# The project: Multiclass Classification on RT_IOT2022 Cybersecurity Dataset

This project performs automated benchmarking of multiple classification models on the **RT_IOT2022** dataset using a full **preprocessing + modeling pipeline**, with evaluation based on **Macro F1-Score** to account for class imbalance.

---

## 1. Class Labels in RT_IOT2022 Dataset

The `RT_IOT2022` dataset contains the following class labels in the `Attack_type` column:

## RT_IOT2022 Dataset – Actual Class Labels and Descriptions

## RT_IOT2022 – Class Labels and Simple Descriptions

1. **ARP_poisioning** – Attacker pretends to be another device to intercept communication on the network.

2. **DDOS_Slowloris** – Slow attack that keeps many connections open to overload a server.

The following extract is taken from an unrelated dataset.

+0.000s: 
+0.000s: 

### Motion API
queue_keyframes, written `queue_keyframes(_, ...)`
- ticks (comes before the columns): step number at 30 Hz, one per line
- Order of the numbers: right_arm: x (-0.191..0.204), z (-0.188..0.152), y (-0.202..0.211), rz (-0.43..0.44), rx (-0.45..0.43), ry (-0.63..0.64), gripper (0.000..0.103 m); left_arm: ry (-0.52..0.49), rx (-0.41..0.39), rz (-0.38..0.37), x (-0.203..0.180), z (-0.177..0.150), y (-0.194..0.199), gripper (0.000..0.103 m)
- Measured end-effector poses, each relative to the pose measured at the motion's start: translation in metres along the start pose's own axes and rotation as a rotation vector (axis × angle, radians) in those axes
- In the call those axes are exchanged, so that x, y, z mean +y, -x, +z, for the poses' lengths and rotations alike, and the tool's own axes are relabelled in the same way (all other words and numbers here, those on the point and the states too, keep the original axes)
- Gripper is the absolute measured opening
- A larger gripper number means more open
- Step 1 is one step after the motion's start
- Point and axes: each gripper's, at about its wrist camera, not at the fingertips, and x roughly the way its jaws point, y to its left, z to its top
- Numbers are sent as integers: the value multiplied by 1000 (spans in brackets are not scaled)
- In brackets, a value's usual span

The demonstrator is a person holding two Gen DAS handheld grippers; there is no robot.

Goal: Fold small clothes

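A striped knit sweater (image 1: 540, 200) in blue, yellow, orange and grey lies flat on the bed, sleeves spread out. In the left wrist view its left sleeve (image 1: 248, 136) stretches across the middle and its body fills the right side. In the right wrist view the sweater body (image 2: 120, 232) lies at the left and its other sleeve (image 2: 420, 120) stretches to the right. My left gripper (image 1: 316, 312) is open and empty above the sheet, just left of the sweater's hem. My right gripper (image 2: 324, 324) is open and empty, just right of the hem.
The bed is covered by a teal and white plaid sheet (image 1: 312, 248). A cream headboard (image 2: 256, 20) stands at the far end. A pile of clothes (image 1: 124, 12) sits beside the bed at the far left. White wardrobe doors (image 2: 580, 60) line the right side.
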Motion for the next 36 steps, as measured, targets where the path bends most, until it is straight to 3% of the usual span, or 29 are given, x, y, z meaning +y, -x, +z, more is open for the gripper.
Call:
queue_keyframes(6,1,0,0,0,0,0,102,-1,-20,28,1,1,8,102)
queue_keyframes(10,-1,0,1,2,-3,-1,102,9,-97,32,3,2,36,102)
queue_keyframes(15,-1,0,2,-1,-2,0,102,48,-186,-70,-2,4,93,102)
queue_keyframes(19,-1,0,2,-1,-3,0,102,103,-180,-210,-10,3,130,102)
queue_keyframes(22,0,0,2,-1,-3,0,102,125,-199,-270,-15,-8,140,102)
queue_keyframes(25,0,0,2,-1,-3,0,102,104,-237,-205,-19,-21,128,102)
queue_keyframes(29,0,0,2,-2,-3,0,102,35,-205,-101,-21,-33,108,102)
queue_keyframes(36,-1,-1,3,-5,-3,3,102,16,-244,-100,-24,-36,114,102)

3. **DOS_SYN_Hping** – Denial of Service attack using many fake TCP requests to crash the system.

4. **MQTT_Publish** – Normal IoT device sending data using the MQTT protocol.

5. **Metasploit_Brute_Force_SSH** – Trying many passwords to break into SSH using the Metasploit tool.

6. **NMAP_FIN_SCAN** – Stealth scan to find open ports without being easily detected.

7. **NMAP_OS_DETECTION** – Scanning to detect the operating system of a device.

8. **NMAP_TCP_scan** – Checking which TCP ports are open on a device.

9. **NMAP_UDP_SCAN** – Checking which UDP ports are open.

10. **NMAP_XMAS_TREE_SCAN** – Special scan using unusual flags to bypass firewalls and find open ports.

11. **Thing_Speak** – Normal traffic from an IoT device sending data to the ThingSpeak cloud.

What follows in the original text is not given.